NVIDIA researchers introduce dynamic memory sparse (DMS) with 8× KV cache compression in transformer LLMS

0 0 3 minutes read

NVIDIA researchers introduce dynamic memory sparse (DMS) with 8× KV cache compression in transformer LLMS

As the demand for severe tasks grows, large language models (LLMs) increasingly expect to produce longer sequences or parallel chains of reasoning. However, inference time performance is severely limited by the memory footprint to the key value (KV) cache, not just the number of tokens generated. In a recent paper, researchers from NVIDIA and the University of Edinburgh have introduced Dynamic Memory Sparse (DMS)– A data efficiency, improved method that compresses KV cache and unlock Super zoom in reasoning time No model accuracy was reduced.

Bottleneck: KV cache in transformer inference

Transformer-based models such as GPT, Llama, and Qwen use KV caches to store past token representations for self-rotating generation. This cache grows linearly with sequence length and width (parallel thread), consumes a lot of GPU memory, and causes slow inference due to frequent memory access.

Existing KV cache optimization techniques rely on training-free heuristics such as attention-based eviction eviction, or require a large amount of post-training transformations such as dynamic memory compression (DMC). Both have obvious disadvantages: the former tends to compromise accuracy, while the latter is computationally expensive.

Dynamic memory sparse DMS: Uncompromising compression

Dynamic memory sparse DMS solves these limitations with a hybrid approach: it sparsely KV caches like traditional pruning methods, but uses minimal training overhead (approximately 1,000 steps) and Delayed evictionkeep the token temporarily after marking it as demolished. The design retains important context information and avoids sudden drop in accuracy.

The core idea is to use a gingival-based sampling mechanism during training to make eviction decisions during training. Tokens predicting future evictions can still be used for sliding window duration before being discarded, allowing the model to absorb its information value more effectively.

Effectively use minimal data for transformation

Unlike DMCs that require thousands of training steps and are based on complex gradient optimization, DMS does not introduce other parameters per attention head. It repeats a small fraction of the attention mechanism (single neuron) to predict expulsion. This makes DMS ideal for remodeling existing models without architectural changes.

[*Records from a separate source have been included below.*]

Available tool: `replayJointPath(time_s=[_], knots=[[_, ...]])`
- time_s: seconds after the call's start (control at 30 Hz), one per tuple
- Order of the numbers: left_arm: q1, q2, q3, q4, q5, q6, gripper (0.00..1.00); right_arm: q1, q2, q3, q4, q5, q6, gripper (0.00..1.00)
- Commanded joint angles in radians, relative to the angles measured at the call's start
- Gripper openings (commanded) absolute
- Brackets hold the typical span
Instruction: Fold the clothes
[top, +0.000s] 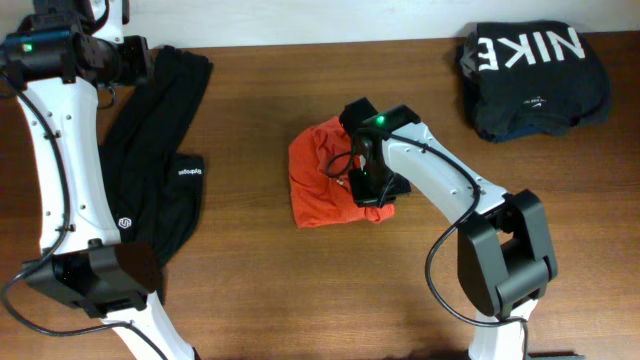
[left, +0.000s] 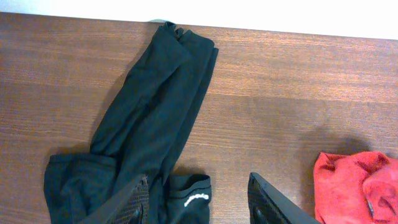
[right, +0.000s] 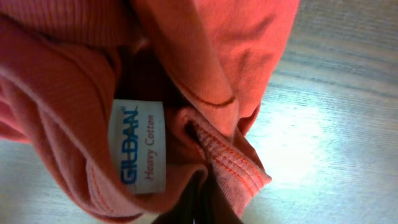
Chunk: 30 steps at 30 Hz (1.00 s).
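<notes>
Crumpled orange-red cotton T-shirt (top: 315, 182): soft, light, limp. Right gripper (right: 199, 204) pinching stitched hem (right: 225, 158); left gripper (left: 198, 202) spread, empty. Best gripped at seams, likely.

Orange-red T-shirt (top: 315, 185), overhead centre: crumpled, right part covered by the right arm (top: 440, 185). In the right wrist view cut off at top, left and bottom edges. In the left wrist view cut off at the lower right corner. Right gripper (right: 198, 208): only a dark blurred shape at bottom centre, buried in fabric, fingertips hidden. Left gripper (left: 197, 186): fingers cut off by the bottom edge. Long black garment (left: 149, 124): lower end cut off at bottom; small white logo (left: 194, 199) too small to read. In the overhead view, left side partly hidden beneath the left arm (top: 65, 150). Dark folded stack (top: 535, 80), upper right: small white print (top: 540, 103) illegible.
</notes>
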<state>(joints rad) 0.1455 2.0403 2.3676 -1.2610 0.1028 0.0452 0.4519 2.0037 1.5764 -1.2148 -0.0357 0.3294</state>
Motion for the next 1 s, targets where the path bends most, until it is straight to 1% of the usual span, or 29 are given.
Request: replayJointPath(time_s=[0.0, 0.17, 0.2, 0.23, 0.3, 0.37, 0.43, 0.47, 0.5, 0.63, 0.73, 0.83, 0.97], knots=[[0.002, 0.010, 0.004, 0.000, -0.007, 0.028, 0.51, -0.008, -0.023, 0.020, -0.002, -0.039, -0.048, 0.15], [0.002, 0.010, 0.004, -0.001, -0.018, 0.031, 0.51, 0.006, -0.048, 0.150, -0.012, -0.058, -0.152, 0.31], [0.002, 0.010, 0.004, 0.000, -0.018, 0.031, 0.51, 0.013, -0.049, 0.194, -0.011, -0.058, -0.187, 0.37], [0.002, 0.010, 0.004, 0.000, -0.018, 0.031, 0.51, 0.021, -0.049, 0.219, -0.003, -0.058, -0.219, 0.41], [0.002, 0.010, 0.004, 0.004, -0.019, 0.032, 0.51, 0.040, -0.049, 0.231, 0.044, -0.057, -0.282, 0.50], [0.002, 0.010, 0.004, 0.014, -0.026, 0.032, 0.52, 0.065, -0.037, 0.229, 0.096, -0.036, -0.351, 0.55], [0.002, 0.010, 0.004, 0.028, -0.026, 0.032, 0.53, 0.093, -0.012, 0.229, 0.132, -0.006, -0.415, 0.57], [0.002, 0.010, 0.004, 0.034, -0.026, 0.032, 0.55, 0.104, 0.002, 0.229, 0.145, 0.004, -0.443, 0.58], [0.002, 0.010, 0.004, 0.038, -0.026, 0.032, 0.55, 0.110, 0.010, 0.229, 0.152, 0.012, -0.453, 0.58], [0.002, 0.010, 0.004, 0.045, -0.026, 0.032, 0.56, 0.145, 0.089, 0.229, 0.218, 0.169, -0.477, 0.59], [0.002, 0.010, 0.004, 0.045, -0.026, 0.032, 0.56, 0.149, 0.146, 0.229, 0.254, 0.202, -0.491, 0.61], [0.002, 0.010, 0.004, 0.044, -0.029, 0.032, 0.56, 0.150, 0.197, 0.229, 0.247, 0.206, -0.498, 0.64], [0.002, 0.010, 0.004, 0.044, -0.045, 0.035, 0.56, 0.150, 0.204, 0.229, 0.252, 0.211, -0.489, 0.65]])
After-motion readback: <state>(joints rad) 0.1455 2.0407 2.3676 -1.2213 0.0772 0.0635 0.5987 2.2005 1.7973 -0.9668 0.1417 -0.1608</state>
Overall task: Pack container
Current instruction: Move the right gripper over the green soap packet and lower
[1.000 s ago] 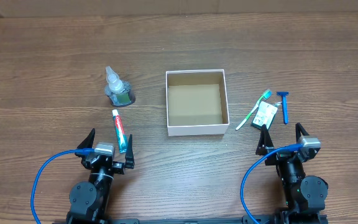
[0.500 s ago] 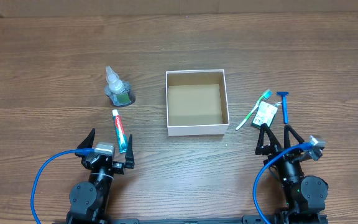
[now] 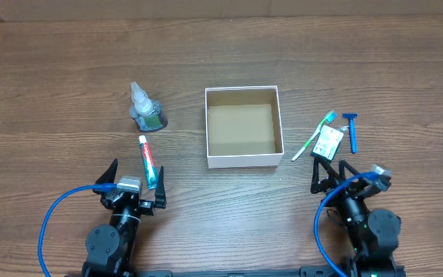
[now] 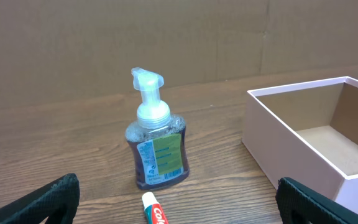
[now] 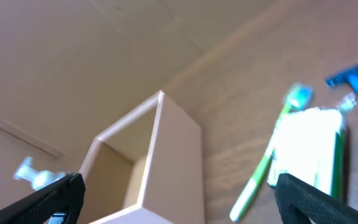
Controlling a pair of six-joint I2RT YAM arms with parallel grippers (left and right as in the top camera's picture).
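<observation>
Sitting in the middle of the wooden bench (image 3: 52, 69), the small square white cardboard box with a brown inside (image 3: 243, 160) is open-topped. Left of it are a clear pump soap bottle (image 3: 146, 111) and a white toothpaste tube (image 3: 149, 163); right, a green toothbrush (image 3: 314, 137), a white-and-green packet (image 3: 328, 142) and a blue razor (image 3: 351, 131). The left jaws and right jaws both stand released wide.

Wooden table (image 3: 68, 77) holding an open white container (image 3: 243, 161) at centre; pump bottle (image 3: 146, 111) and toothpaste tube (image 3: 148, 162) to its left; green toothbrush (image 3: 314, 137), white packet (image 3: 329, 141), possibly floss, and blue razor (image 3: 351, 131) to its right
</observation>
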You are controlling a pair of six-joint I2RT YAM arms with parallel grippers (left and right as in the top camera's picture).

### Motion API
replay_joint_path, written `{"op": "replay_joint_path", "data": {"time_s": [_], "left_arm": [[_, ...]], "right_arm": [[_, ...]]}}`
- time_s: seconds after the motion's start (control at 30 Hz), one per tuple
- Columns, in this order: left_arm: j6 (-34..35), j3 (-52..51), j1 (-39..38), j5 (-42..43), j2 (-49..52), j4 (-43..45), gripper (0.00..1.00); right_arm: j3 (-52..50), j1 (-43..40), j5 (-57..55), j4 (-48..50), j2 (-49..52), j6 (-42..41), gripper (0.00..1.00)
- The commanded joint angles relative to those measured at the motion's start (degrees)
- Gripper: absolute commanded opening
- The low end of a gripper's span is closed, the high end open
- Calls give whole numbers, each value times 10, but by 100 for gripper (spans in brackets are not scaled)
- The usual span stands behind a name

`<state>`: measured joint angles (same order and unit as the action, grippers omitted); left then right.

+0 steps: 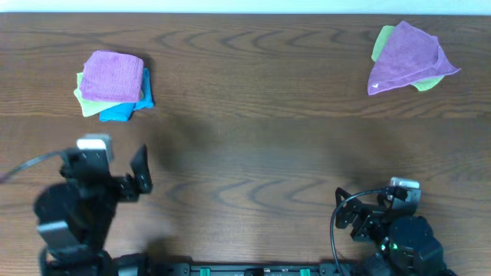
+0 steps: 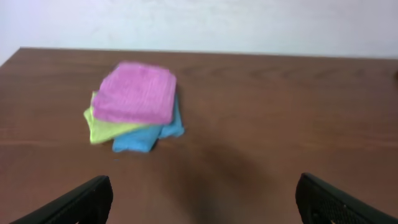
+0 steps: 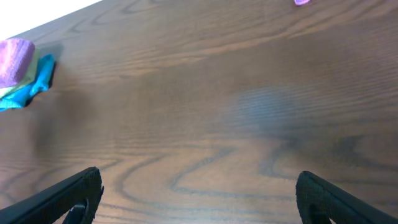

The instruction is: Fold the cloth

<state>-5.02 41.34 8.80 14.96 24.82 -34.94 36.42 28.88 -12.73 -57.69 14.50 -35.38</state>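
Observation:
The cloth (image 1: 113, 75) is pinkish-purple and lies folded into a square on top of a small stack at the far left of the table; the left wrist view also shows the cloth (image 2: 135, 93). My left gripper (image 1: 107, 167) hovers near the front edge, well short of that stack, open with nothing between its fingers (image 2: 81, 202). At the front right, my right gripper (image 1: 372, 201) is open too, over bare wood, its fingertips (image 3: 74, 196) wide apart. In the right wrist view only an edge of the cloth (image 3: 15, 59) shows, far left.
Under the cloth lie a yellow-green towel (image 1: 87, 101) and a blue towel (image 1: 126, 110). At the far right a duller violet towel (image 1: 406, 55) with a white tag lies loose over another yellow-green towel (image 1: 381, 42). Dark wood table (image 1: 253, 146) lies between.

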Motion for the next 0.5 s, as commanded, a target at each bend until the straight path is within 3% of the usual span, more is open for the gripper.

Empirical results show that a large number of 1K training stepsDM can achieve 8×KV cache compressionretain or even improve model performance in inference tasks.

Benchmark results: Scaling performance without scaling costs

The research team tested benchmarks for DMS, such as:

Aime 2024 (Advanced Mathematics)
Mathematics 500 (Mathematical problem solving)
GPQA Diamond (Hard Science QA)
livecodebench (Code generation)

Cross-model size (QWEN-R1 1.5B, 7B and 32B) DMS pass Aime’s 9.1 points,,,,, 7.6 on GPQAand 9.6 on livecodebenchall of which are under the same memory and compute budget.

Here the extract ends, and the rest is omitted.